**The problem:**
These records contain pictures, which must be left out; copy exactly the lines from the one with "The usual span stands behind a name" up to and including the one with "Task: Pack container".

Source data
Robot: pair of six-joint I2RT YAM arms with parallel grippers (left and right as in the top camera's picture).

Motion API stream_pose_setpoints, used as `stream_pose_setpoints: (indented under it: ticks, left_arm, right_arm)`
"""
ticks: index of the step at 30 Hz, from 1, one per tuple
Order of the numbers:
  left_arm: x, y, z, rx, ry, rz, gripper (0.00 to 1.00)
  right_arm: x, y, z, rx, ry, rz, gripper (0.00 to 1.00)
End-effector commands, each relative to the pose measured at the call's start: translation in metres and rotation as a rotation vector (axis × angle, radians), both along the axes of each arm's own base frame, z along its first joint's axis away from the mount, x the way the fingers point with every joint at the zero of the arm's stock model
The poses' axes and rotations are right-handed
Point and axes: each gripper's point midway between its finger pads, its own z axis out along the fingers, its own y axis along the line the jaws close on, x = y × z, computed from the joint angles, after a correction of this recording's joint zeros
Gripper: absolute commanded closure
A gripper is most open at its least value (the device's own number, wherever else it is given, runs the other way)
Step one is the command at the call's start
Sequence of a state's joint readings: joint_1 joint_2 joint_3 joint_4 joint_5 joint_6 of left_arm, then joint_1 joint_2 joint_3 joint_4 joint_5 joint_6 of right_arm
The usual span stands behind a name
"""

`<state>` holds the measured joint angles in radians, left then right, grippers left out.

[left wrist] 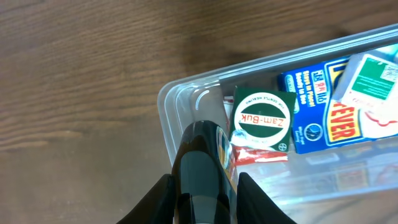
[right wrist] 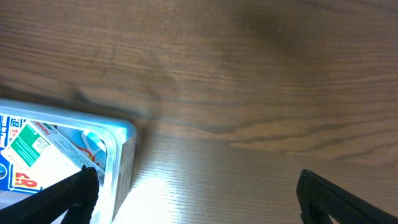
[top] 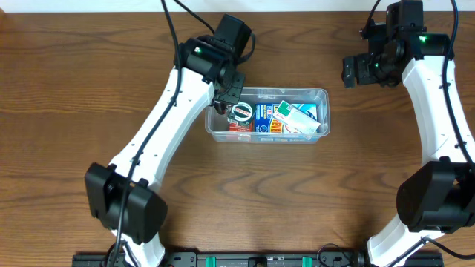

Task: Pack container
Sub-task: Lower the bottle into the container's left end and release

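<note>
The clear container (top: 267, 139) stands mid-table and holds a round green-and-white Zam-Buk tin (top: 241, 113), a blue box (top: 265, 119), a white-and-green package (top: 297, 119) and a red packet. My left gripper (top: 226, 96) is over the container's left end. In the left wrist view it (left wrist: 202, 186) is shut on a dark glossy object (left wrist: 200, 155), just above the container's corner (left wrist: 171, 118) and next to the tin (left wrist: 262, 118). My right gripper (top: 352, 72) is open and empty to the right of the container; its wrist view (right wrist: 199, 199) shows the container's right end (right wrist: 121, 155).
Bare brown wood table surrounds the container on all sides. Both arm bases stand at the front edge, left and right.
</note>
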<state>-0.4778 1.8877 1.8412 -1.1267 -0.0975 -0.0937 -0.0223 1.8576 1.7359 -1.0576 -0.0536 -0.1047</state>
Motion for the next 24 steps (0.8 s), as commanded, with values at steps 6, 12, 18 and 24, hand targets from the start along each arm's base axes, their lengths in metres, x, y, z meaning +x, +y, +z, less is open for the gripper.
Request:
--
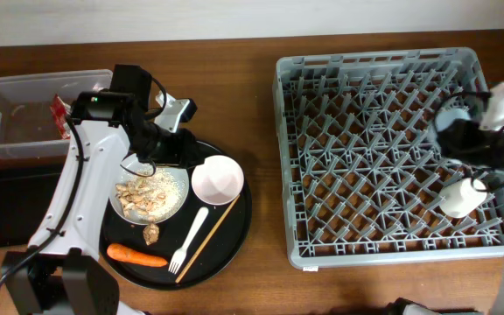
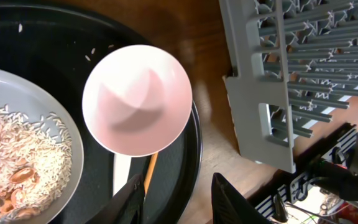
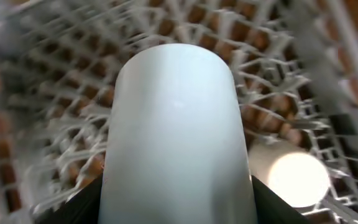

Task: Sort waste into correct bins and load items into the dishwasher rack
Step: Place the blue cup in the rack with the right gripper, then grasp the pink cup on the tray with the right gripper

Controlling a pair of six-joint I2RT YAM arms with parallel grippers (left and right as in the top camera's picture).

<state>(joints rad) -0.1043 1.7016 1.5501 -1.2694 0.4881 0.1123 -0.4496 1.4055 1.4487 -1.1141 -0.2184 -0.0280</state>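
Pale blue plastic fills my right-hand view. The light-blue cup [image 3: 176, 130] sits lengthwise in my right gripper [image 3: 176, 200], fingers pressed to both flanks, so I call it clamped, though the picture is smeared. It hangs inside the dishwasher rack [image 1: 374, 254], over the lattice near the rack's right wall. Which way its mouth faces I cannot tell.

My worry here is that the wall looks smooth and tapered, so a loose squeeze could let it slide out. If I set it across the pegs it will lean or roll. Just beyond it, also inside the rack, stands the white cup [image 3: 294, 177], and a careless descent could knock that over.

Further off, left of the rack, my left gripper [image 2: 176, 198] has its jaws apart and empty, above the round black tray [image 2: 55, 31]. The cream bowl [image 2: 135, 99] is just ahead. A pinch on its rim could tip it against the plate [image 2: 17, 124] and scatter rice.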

**Solution:**
The usual span stands behind a name
"""

`<state>` holds the measured joint angles in radians, left then right, grippers left out.

[left wrist] 
[right wrist] 
[top] 

Task: Pack container

Work on the answer has been completed.